Eligibility dependent on parent income[edit]

The eligibility for student loans is (usually) dependent upon parent income, as parents are required by law to fund their children's education (including higher education), and therefore students could theoretically sue their parents for funds for their education (although this is rarely done for obvious reasons). For low-income families, BAföG loans take over when these obligations can not reasonably be met by parents.

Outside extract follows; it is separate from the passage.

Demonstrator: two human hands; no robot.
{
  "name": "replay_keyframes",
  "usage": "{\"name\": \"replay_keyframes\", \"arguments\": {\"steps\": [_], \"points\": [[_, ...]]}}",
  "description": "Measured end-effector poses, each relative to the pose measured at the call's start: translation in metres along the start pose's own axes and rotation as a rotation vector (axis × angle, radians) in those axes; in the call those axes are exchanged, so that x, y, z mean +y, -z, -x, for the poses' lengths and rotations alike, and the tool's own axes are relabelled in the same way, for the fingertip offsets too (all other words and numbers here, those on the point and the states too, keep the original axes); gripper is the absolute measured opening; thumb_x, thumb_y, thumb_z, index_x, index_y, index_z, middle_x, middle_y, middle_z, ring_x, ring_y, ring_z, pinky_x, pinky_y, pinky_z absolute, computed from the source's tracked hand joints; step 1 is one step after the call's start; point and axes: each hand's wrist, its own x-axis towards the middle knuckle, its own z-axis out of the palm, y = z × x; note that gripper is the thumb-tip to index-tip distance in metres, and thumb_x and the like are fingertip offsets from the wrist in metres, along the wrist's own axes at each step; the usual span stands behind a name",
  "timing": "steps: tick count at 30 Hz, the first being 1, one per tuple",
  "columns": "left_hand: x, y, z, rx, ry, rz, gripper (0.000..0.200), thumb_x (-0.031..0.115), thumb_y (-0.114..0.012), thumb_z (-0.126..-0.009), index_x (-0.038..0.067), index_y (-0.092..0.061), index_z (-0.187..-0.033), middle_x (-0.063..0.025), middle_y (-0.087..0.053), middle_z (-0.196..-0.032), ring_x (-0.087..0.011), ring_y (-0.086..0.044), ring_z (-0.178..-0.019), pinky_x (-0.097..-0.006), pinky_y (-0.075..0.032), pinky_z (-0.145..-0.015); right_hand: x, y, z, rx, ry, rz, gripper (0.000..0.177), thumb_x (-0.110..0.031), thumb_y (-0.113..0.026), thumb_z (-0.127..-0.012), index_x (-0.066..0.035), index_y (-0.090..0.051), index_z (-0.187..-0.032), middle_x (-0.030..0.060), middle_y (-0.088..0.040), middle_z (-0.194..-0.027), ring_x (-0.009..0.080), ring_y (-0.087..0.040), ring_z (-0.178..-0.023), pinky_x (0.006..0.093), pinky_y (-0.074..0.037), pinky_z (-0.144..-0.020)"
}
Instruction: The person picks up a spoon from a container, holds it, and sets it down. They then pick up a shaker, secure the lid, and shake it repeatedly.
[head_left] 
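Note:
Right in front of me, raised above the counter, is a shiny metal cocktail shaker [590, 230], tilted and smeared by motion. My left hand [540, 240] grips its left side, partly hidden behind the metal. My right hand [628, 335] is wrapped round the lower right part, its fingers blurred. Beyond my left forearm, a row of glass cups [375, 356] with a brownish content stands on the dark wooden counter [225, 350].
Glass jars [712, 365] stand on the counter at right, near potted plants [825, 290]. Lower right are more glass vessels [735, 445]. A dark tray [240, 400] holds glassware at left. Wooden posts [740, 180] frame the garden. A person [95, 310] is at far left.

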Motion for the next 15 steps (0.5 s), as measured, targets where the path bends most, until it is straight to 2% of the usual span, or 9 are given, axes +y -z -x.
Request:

BAföG-loans are usually given out half as zero interest loan (to be repaid only after the receiver exceeds a certain income level after graduation) and half as grant money to university students. High school students get the full amount as grant money if they are eligible. The current maximum amount per month (for a university student) is 585 euros (until Sep 2008, then 643 euros). This can be lowered gradually if student or parent income or student assets exceed certain amounts. Thus the amount paid out can be lower than the maximum amount and even loans of 1 euro per month are given out if the calculation returns that amount. Such low grants seem nonsensical at first, but they are usually accepted by students (loans can be refused by the student), because eligibility for a BAföG loan (even at the minimum of 10 euro per month) makes the student eligible for some other benefits like cut-rate telephone service or waiving of public television licence fees (which otherwise are paid by everyone who manages a household).

Generally, BAföG loans are independent on student achievement or grades at least for two years. After that, a certain minimum grade level has to be met and proof of participation in required, but ungraded courses, needs to be provided to stay eligible. Change of field of study is allowed once during the first two years without becoming ineligible. For university studies, every field of study has predefined a maximum study duration (usually around five years), after which the student becomes ineligible for BAföG. Further funds can be granted as low-interest loan for another two years if certain criteria (like reasonable likelihood that the student will graduate during that time) are met.

To qualify for BAFöG, one must generally be a citizen or permanent resident of Germany and/or have lived in Germany for five consecutive years. There are some exceptions.[2]

Other than with BAföG you can also finance your studies with Bildungskredit from KfW, Bildungsfonds, or a Scholarship. However, in most cases to qualify for a private loan, one must have German citizenship, have EU citizenship and have resided in Germany for three consecutive years, or have graduated from a German secondary school.

Eligibility independent from parent income[edit]

In some cases, like most notably if the student has worked full-time for a number of years before returning to student status, BAföG eligibility is calculated independent from parent income, because parents' obligation to fund their children's education ends once the children enter the workforce full-time. In those cases, only student income and assets are consulted for BAföG eligibility and amount calculation.